Un buon aiuto per la diffusione della tecnologia CO2 è arrivato da Shecco, con la sua attività informativa. Sempre più fornitori introdussero nella loro gamma componenti progettati per compressori di CO2, valvole e scambiatori di calore, così iniziò la concorrenza a tutti i livelli. Una “nuova” lega (K65) fu introdotta per le tubazioni da Wieland, che per i piccoli stabilimenti permetteva di utilizzare il processo di brasatura invece della più impegnativa saldatura.

Nel 2015, quando le nuove normative europee sui F-Gas istituivano limitazioni chiare per i fluidi sintetici, il mercato comprese finalmente: l’era della chimica stava terminando. Ovviamente la CO2, non essendo tossica e infiammabile, era la candidata per la refrigerazione commerciale e la refrigerazione industriale leggera.

Uno dei vantaggi termodinamici più straordinari della CO2 nel ciclo transcritico è la temperatura del gas alla scarica del compressore. Mentre nei sistemi tradizionali il calore a scarica ha una temperatura bassa ed è difficile da riutilizzare, con la CO2 la temperatura del refrigerante dopo la compressione può superare i 90-100°C, rendendo possibile dal 2008 soluzioni sviluppate per recuperare parte del calore disponibile per produrre acqua calda sanitaria o riscaldamento degli ambienti, praticamente senza costi.

Il vero capolavoro è stato dipinto nel 2014, nell’abbraccio montuoso del Trentino-Alto Adige. Lavorando con i nostri partner locali di fiducia di Realtime, abbiamo costruito il “All-in-One”. Il booster cessò di essere una semplice macchina per il raffreddamento e divenne il cuore pulsante dell’energia della struttura.

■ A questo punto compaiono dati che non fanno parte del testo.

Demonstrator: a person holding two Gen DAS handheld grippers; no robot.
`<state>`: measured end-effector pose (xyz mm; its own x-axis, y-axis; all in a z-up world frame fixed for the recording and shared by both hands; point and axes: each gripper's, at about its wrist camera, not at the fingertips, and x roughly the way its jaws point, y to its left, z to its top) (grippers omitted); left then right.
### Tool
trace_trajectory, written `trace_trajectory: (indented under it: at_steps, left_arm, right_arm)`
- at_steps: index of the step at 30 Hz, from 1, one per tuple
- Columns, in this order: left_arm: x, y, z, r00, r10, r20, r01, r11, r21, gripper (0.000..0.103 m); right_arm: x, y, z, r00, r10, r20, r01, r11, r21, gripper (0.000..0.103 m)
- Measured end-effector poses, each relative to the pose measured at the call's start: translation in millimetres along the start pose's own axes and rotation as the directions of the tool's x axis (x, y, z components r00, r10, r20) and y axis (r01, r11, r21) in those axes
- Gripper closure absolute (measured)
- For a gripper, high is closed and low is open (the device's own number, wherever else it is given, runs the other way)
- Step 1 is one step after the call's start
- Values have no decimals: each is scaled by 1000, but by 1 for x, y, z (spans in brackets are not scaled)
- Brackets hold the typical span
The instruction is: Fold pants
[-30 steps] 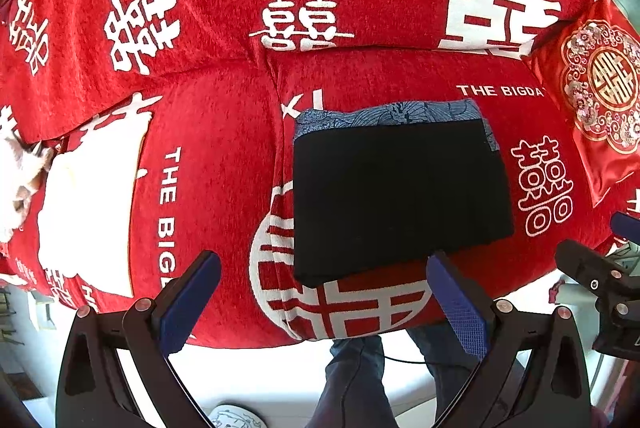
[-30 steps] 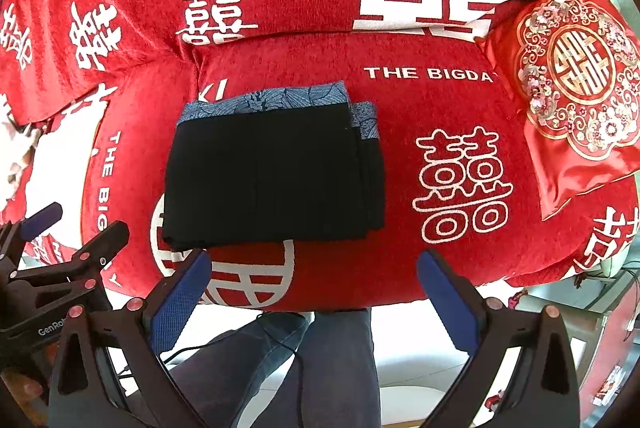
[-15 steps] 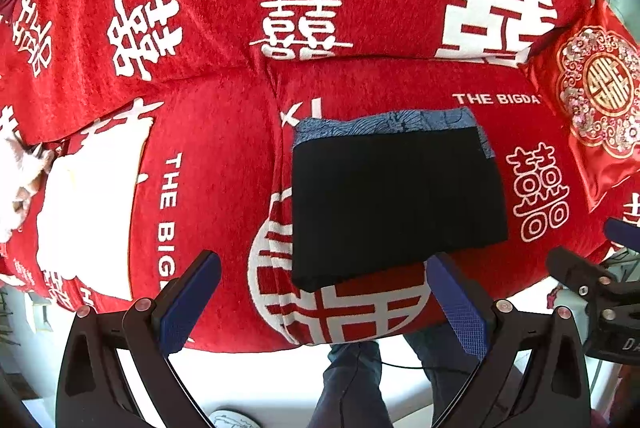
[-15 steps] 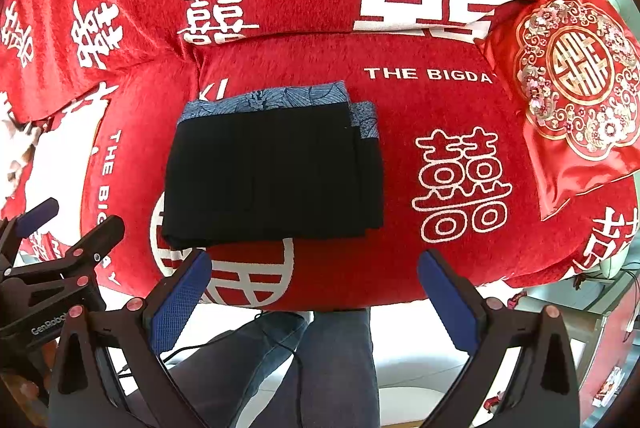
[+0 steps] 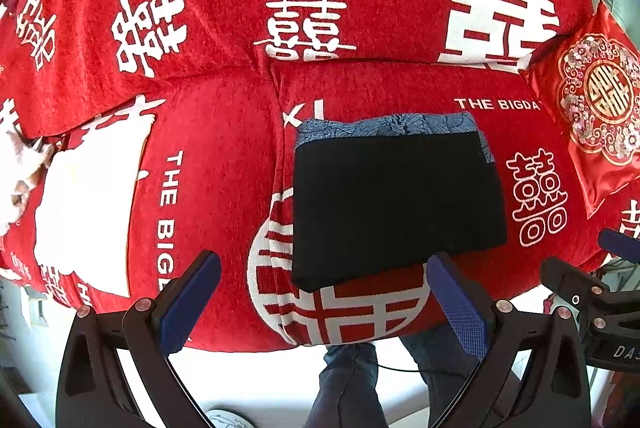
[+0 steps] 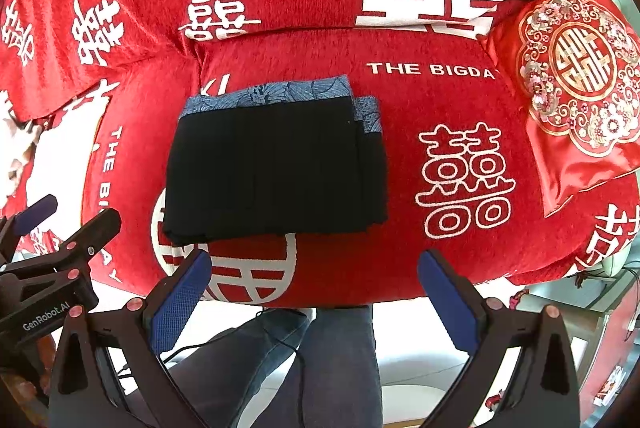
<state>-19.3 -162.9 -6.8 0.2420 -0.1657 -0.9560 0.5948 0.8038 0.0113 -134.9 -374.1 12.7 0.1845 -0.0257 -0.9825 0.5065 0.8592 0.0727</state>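
The black pants (image 5: 396, 204) lie folded into a neat rectangle on the red sofa seat, a blue patterned waistband strip showing along the far edge. In the right wrist view the same folded pants (image 6: 276, 168) sit left of centre. My left gripper (image 5: 320, 288) hangs open in front of the sofa's front edge, apart from the cloth. My right gripper (image 6: 316, 288) is likewise open and holds nothing, off the seat edge. Each gripper shows at the edge of the other's view.
The sofa cover (image 5: 224, 164) is red with white characters and lettering. A red embroidered cushion (image 6: 576, 76) leans at the right end. White cloth (image 5: 16, 180) lies at the far left. A person's legs in jeans (image 6: 332, 360) stand below the seat edge.
Both grippers have drifted slightly back from the sofa; the folded pants lie unmoved.
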Motion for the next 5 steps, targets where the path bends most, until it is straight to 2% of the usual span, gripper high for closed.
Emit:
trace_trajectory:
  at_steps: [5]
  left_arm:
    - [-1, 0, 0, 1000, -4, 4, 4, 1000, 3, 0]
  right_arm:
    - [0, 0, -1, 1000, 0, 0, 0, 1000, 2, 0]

Utilizzando lo stesso sistema, abbiamo fornito il raffreddamento per le corsie di vendita del supermercato e la conservazione del cibo nelle celle frigorifere, producendo anche riscaldamento invernale e acqua calda sanitaria a costo assolutamente zero; inoltre, durante l’estate, l’unità poteva offrire aria condizionata al punto vendita, creando un sistema in grado di produrre contemporaneamente refrigerazione, riscaldamento e raffreddamento degli ambienti. Un perfetto esempio di economia circolare applicata all’ingegneria.

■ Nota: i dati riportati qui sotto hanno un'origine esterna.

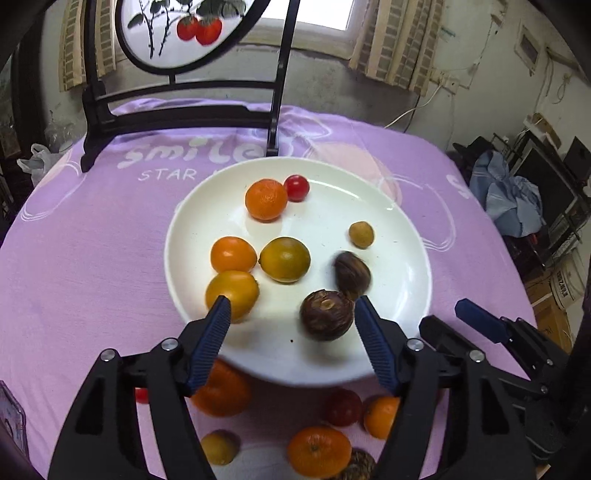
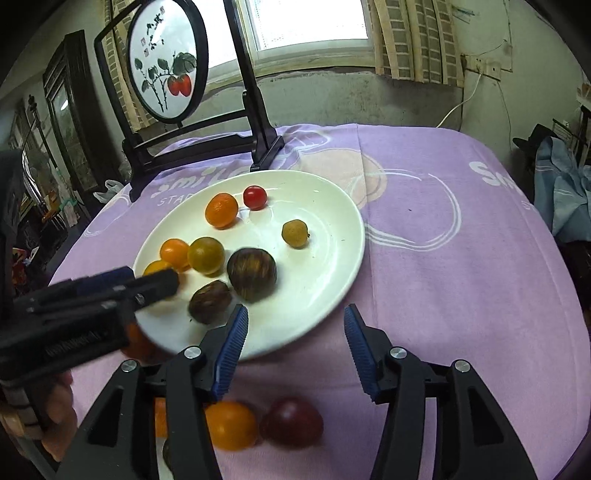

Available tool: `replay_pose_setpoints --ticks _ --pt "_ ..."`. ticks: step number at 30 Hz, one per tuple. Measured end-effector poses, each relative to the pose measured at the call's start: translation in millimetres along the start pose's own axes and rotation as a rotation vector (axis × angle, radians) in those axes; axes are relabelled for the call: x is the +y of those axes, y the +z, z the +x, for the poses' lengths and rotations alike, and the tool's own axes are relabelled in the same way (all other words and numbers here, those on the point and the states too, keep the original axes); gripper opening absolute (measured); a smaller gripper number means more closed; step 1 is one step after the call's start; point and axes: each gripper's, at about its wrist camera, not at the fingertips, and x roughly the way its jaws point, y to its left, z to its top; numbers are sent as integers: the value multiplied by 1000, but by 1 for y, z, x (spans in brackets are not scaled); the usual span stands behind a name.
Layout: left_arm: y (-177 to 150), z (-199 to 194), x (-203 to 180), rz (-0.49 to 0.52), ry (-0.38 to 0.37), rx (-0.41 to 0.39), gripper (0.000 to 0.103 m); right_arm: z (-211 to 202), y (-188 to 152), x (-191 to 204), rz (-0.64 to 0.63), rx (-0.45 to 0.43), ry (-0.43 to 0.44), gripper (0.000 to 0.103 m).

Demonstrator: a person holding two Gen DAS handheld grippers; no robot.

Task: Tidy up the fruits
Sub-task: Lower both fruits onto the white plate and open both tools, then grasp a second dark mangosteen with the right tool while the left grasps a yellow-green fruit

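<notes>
A white plate [image 1: 399,229] [image 2: 332,236] on the purple cloth holds several small oranges, a red cherry tomato [image 1: 296,187] [image 2: 255,197], a small tan fruit [image 1: 361,234] [image 2: 294,233] and two dark brown fruits [image 1: 326,314] [image 2: 252,273]. My left gripper [image 1: 291,314] [image 2: 147,280] is open above the plate's near edge, with one brown fruit between its fingers, apart from them and blurred. My right gripper [image 2: 295,325] is open and empty at the plate's near right rim. More oranges [image 1: 319,451] [image 2: 230,424] and a dark red fruit [image 2: 291,421] lie on the cloth beneath the grippers.
A black wooden stand with a round painted screen [image 1: 177,33] [image 2: 166,70] stands behind the plate. The purple cloth [image 2: 461,258] stretches to the right of the plate. Clutter and blue bags [image 1: 513,199] lie beyond the table's right edge.
</notes>
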Motion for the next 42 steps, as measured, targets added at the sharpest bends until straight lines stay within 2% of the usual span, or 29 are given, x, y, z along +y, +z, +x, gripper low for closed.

Continuiamo il nostro percorso di innovazione e nel 2016 abbiamo introdotto un design di raffreddatore radicalmente nuovo basato sul principio dell’evaporatore a gravità, nuovo per la CO2, ma ben noto nei sistemi industriali di ammoniaca. Installazioni per piste di pattinaggio furono realizzate in Scandinavia da Green&Cool e Huurre, e da tutte le aziende in generale negli impianti industriali leggeri.

Un nuovo settore per i chillers a CO2 è stato quello delle cantine nord-italiane, che ha introdotto vantaggi ambientali in questo settore impegnativo. Poco dopo, fu introdotta una variante di chillers a gravità dotati di eiettore (un’altra invenzione di Enex). Questa regolazione ha permesso un miglioramento dell’efficienza di circa il 10% specificamente durante le condizioni termiche di picco, dove i refrigeratori a CO2 tipicamente faticano di più.